A fair hearing for Satan ... or the much maligned "anti-Semite"

Anti-Israelism and Anti-Semitism: The Invidious Conflation" 9/2/2018
Comment by ATM

If the same logic were applied uniformly and if Nazi Gernany still existed we would be prevented from criticizing their policies, because criticizing the Nazi government would be racist against the Arian race.
And so we are cooped into enabling fascist ideology which is not Israel, Judaism, or Zionism but extreme right nationalism moving in the direction of fascism, hiding behind labels that should not protect it."

And my response:

Exactly, and here's a bit of edgy irony.

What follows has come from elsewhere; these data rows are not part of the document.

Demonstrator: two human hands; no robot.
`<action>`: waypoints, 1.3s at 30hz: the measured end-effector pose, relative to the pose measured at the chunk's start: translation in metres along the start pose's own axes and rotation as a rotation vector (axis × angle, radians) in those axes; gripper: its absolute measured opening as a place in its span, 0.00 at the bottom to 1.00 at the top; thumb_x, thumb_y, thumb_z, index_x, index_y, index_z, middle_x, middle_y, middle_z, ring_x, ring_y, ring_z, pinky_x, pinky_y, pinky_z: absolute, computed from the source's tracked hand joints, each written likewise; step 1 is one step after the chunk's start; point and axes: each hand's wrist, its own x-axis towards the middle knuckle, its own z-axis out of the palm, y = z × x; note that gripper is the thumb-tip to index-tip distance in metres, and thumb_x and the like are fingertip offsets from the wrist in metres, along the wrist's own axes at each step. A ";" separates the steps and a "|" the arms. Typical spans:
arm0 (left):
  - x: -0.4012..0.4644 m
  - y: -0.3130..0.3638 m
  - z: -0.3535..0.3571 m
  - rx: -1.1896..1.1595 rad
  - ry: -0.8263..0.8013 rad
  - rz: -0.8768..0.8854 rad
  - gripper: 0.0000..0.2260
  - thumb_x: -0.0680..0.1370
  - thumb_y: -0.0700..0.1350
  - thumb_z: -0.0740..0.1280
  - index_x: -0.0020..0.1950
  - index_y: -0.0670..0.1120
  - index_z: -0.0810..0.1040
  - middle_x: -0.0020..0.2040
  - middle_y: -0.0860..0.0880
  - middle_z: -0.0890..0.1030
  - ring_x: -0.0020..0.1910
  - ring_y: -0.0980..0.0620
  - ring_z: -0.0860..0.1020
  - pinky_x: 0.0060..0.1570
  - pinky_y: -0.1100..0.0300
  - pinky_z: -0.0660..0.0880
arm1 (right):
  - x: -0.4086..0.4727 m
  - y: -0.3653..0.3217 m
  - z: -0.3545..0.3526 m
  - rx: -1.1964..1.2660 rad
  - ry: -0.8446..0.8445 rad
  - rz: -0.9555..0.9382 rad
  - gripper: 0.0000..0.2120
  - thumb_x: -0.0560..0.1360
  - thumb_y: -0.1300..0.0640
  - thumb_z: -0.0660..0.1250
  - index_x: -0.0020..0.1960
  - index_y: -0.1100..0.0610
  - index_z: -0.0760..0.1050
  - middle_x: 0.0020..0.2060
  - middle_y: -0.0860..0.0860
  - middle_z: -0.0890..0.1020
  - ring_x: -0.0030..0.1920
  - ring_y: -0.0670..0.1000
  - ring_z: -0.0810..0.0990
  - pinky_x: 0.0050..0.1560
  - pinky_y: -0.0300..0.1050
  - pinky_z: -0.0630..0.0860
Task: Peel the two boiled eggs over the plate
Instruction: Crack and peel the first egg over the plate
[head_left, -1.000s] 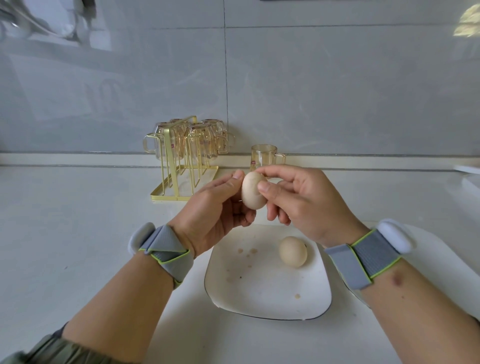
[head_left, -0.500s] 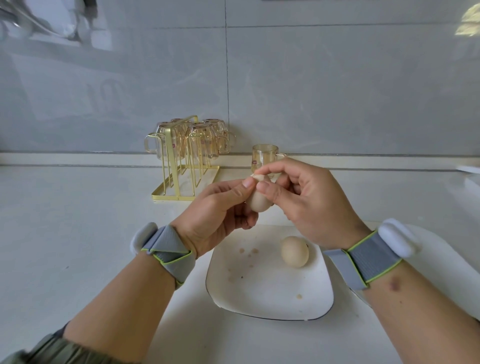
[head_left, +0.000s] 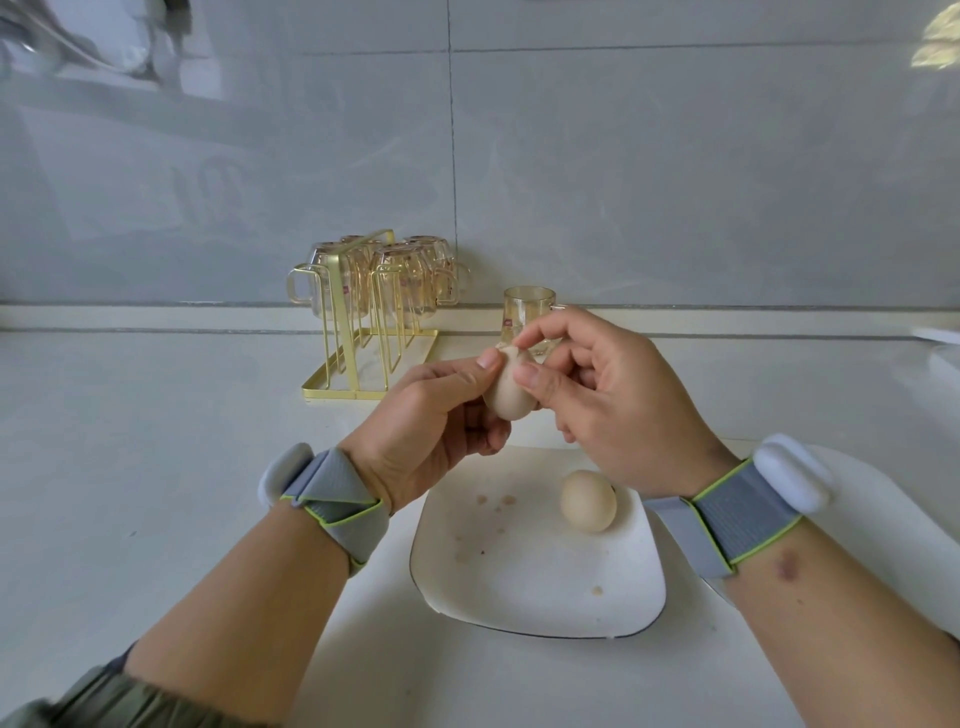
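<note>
**One egg held in both hands above the plate, the other egg lying on it**

While the left hand (head_left: 431, 431) grips the held egg (head_left: 506, 397) from the 9 o'clock side, with the thumb on its upper part and the curled fingers under it, the right hand (head_left: 618, 410) pinches at the top of the same egg from the 3 o'clock side. The right thumb and forefinger are closed on a small raised piece of shell at the egg's 12 o'clock end; the other right fingers are loosely curled behind. Both hands are therefore closed on this egg, which is in the air above the far edge of the white plate (head_left: 519, 597).

The second egg (head_left: 588, 500) lies on the plate toward its 1 o'clock corner, below the right wrist, with its shell whole as far as can be seen. Small brown specks are on the plate at about 10 o'clock and near 6 o'clock.

Each wrist carries a grey band (head_left: 340, 506) with a white module. At 12 o'clock from the hands a glass cup (head_left: 527, 306) stands upright on the white counter (head_left: 156, 467), partly hidden by the right fingers. At 11 o'clock a gold wire rack (head_left: 363, 332) holds several glass cups upside down against the grey tiled wall.
</note>
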 end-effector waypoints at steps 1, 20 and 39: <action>0.000 0.000 0.000 0.002 -0.003 -0.001 0.13 0.77 0.49 0.64 0.43 0.41 0.83 0.37 0.42 0.76 0.29 0.48 0.73 0.31 0.60 0.71 | 0.000 0.000 0.000 0.004 -0.004 0.004 0.06 0.77 0.55 0.69 0.54 0.52 0.78 0.32 0.51 0.80 0.29 0.45 0.74 0.35 0.47 0.75; 0.000 0.010 0.003 -0.267 0.029 0.006 0.14 0.83 0.39 0.57 0.65 0.43 0.76 0.47 0.38 0.82 0.40 0.41 0.83 0.47 0.51 0.82 | 0.001 0.003 0.002 0.022 -0.003 0.117 0.13 0.78 0.49 0.66 0.61 0.49 0.75 0.34 0.49 0.80 0.32 0.51 0.80 0.37 0.53 0.80; 0.001 0.005 -0.001 -0.020 0.077 -0.048 0.17 0.76 0.48 0.67 0.62 0.40 0.75 0.49 0.39 0.80 0.44 0.43 0.81 0.42 0.52 0.79 | -0.003 0.000 0.000 -0.140 -0.039 0.018 0.13 0.75 0.56 0.68 0.57 0.43 0.74 0.30 0.45 0.75 0.29 0.44 0.72 0.33 0.36 0.71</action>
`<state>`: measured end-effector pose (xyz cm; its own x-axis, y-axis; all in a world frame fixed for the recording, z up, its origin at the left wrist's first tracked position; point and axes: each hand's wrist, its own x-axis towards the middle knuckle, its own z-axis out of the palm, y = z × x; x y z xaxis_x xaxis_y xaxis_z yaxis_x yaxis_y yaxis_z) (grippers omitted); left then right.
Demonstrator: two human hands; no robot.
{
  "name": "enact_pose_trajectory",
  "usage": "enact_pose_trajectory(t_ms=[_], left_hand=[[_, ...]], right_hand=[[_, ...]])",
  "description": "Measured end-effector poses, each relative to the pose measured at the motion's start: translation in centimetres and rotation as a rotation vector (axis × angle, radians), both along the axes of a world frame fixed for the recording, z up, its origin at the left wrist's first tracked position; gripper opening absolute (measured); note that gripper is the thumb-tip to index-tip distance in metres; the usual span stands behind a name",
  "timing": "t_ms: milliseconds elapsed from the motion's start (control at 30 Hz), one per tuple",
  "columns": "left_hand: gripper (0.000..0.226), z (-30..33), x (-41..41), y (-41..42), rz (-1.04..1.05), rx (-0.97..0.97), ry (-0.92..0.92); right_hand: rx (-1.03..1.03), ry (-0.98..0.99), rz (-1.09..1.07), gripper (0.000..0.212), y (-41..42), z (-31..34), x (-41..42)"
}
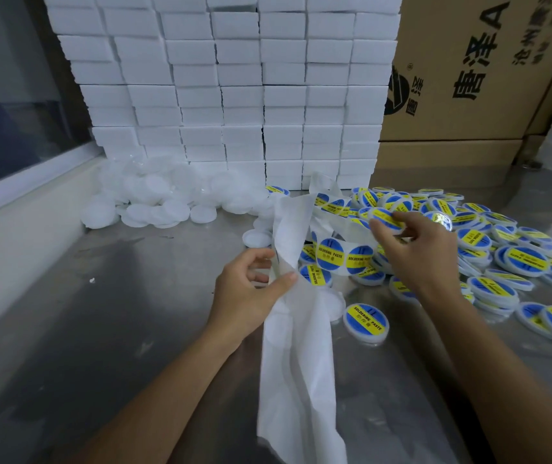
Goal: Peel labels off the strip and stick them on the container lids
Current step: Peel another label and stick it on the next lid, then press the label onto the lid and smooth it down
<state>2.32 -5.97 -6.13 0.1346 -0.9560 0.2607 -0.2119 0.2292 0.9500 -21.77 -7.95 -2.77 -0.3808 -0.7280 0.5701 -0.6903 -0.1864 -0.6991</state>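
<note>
At far left we see a dark window pane [10,95] above a pale sill, and beside it a heap of bare white container lids [154,199] lying on our steel table [107,329]. Behind them rises a wall of stacked white boxes [234,88].

Our left hand [248,296] pinches the white backing strip [298,329] between thumb and curled fingers, just where the strip twists. Its long axis runs from the near edge of the table, below our wrist, up and away toward the boxes; the emptied part hangs toward us, showing faint round outlines. Past our fingers the strip bends right, and there it carries round blue labels [331,254] with a yellow band reading "SOLDERING PASTE", the writing running steeply up the strip.

One labelled lid [366,321] lies alone just right of the strip, its yellow band slanting down to the right, the same words readable.

Our right hand [415,249] reaches over the strip, thumb and fingertips closed on a lid with a label [387,217] at the edge of the pile, the yellow band slanting down to the right.

Further right spreads the pile of labelled lids [509,262], overlapping, bands pointing every way. Behind it stand brown cardboard cartons [462,95] printed with large black Chinese characters, a round logo, and a letter "A" at the top edge.
</note>
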Motion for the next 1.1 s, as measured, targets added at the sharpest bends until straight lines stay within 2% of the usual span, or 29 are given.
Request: enact_pose_trajectory(t_ms=[167,267,367,433,500,567,667,767,900,1033,1100], left_hand=[[0.045,0.0,-0.1,0.0,-0.011,-0.012,-0.008],[0.037,-0.1,0.0,0.1,-0.025,-0.016,-0.056],[0.028,-0.3,0.0,0.0,-0.022,-0.006,-0.086],[0.025,-0.3,0.1,0.0,-0.028,0.001,-0.114],[0.024,-0.3,0.1,0.0,-0.027,0.000,-0.122],[0.022,-0.3,0.0,0.0,-0.029,-0.006,-0.123],[0.021,-0.3,0.0,0.1,-0.043,-0.009,-0.137],[0.024,-0.2,0.1,0.1,-0.064,-0.013,-0.163],[0.022,-0.1,-0.1,0.2,-0.076,-0.039,-0.201],[0.029,-0.1,-0.1,0.3,-0.098,-0.063,-0.195],[0.027,-0.1,0.0,0.3,-0.107,-0.065,-0.193]], right_hand=[[0.216,0.164,-0.235,0.055,-1.0,-0.9,-2.0],[0.318,0.297,-0.274,0.045,-1.2,-1.4,-2.2],[0.304,0.341,-0.275,0.034,-1.3,-1.5,-2.0],[0.189,0.316,-0.271,0.030,-1.2,-1.1,-1.4],[-0.007,0.268,-0.155,0.024,-0.5,-0.2,-0.2],[-0.132,0.201,0.068,0.018,0.4,0.8,1.9],[-0.011,0.240,0.310,0.032,1.7,1.4,5.4],[0.164,0.345,0.391,0.050,2.1,0.4,7.4],[0.314,0.283,0.560,0.051,1.9,-1.2,8.0],[0.279,0.166,0.590,0.047,1.8,-1.6,8.2],[0.286,0.077,0.587,0.038,1.8,-1.4,8.5]])
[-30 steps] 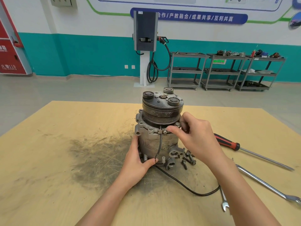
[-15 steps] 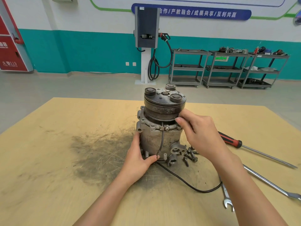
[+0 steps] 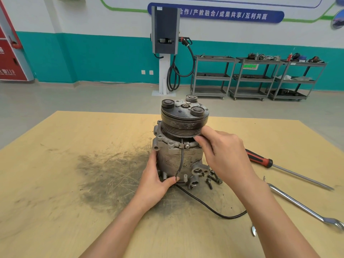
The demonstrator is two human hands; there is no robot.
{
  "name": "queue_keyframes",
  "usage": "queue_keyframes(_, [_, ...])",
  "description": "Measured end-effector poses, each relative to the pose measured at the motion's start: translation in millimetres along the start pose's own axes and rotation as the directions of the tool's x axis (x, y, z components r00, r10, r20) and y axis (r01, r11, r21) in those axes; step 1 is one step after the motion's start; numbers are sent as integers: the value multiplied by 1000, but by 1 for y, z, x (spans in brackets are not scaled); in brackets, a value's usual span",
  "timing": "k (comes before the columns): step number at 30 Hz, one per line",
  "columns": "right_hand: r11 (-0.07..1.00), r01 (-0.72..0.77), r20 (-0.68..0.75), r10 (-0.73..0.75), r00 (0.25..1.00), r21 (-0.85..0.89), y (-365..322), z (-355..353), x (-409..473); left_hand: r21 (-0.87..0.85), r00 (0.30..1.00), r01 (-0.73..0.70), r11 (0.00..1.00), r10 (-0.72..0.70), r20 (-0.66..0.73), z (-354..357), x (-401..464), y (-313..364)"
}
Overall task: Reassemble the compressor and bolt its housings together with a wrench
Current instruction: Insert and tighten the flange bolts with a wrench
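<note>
The compressor (image 3: 181,146) stands upright near the middle of the worktop (image 3: 55,183). My left hand (image 3: 156,180) grips its lower housing, thumb on the black cable (image 3: 208,205). My right hand (image 3: 225,155) has curled fingers at the pulley's rim; whether they pinch anything I cannot tell. Loose bolts (image 3: 213,178) and a wrench (image 3: 301,205) lie toward the right edge.

a red-handled screwdriver with a long steel shaft (image 3: 286,169) lies on the pale plywood tabletop (image 3: 55,183), which carries a dark greasy smear (image 3: 111,175). beyond, a grey wall-post charger with a looped black cable (image 3: 164,30) stands by three grey metal shelf carts (image 3: 256,79) (cluttered with small parts) and a red cabinet (image 3: 9,53).
</note>
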State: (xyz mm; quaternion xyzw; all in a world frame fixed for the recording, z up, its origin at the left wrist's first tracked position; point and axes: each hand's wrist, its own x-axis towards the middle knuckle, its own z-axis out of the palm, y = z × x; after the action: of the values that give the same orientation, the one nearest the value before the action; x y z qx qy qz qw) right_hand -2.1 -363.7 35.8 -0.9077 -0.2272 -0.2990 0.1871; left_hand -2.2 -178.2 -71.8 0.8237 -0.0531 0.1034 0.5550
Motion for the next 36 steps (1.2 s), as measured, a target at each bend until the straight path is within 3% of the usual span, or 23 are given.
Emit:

We hear the term anti-Semitism and anti-Semite bandied about promiscuously by people who declare with puffed-up moral outrage that ***THEY*** are not anti-Semites. Fine. But isn't it at least a little bit presumptuous to have someone who declares most strenuously that they are not one of ***THEM*** to be the authority on the nature of ***THEM*** -- to control the definition of those they condemn. That is, to never allow one of ***THEM*** -- a declared anti-Semite -- to offer their own self-definition?
Mark Twain once wrote the following:
"I have no special regard for Satan; but I can at least claim that I have no prejudice against him. It may even be that I lean a little his way, on account of his not having a fair show.
All religions issue bibles against him, and say the most injurious things about him, but we never hear his side. We have none but the evidence for the prosecution, and yet we have rendered the verdict. To my mind, this is irregular. It is un-English; it is un-American; it is French. Without this precedent Dreyfus could not have been condemned.
Of course Satan has some kind of a case, it goes without saying. It may be a poor one, but that is nothing; that can be said about any of us. As soon as I can get at the facts I will undertake his rehabilitation myself, if I can find an unpolitic publisher. It is a thing which we ought to be willing to do for any one who is under a cloud. We may not pay him reverence, for that would be indiscreet, but we can at least respect his talents.
A person who has for untold centuries maintained the imposing position of spiritual head of four-fifths of the human race, and political head of the whole of it, must be granted the possession of executive abilities of the loftiest order. In his large presence the other popes and politicians shrink to midges for the microscope. I would like to see him. I would rather see him and shake him by the tail than any other member of the European Concert."
So I say, "Shall we not hear the other side of the matter from a bona fide "anti-Semite", or at least his "unpolitic" advocate? Not, I fear, on AW.C.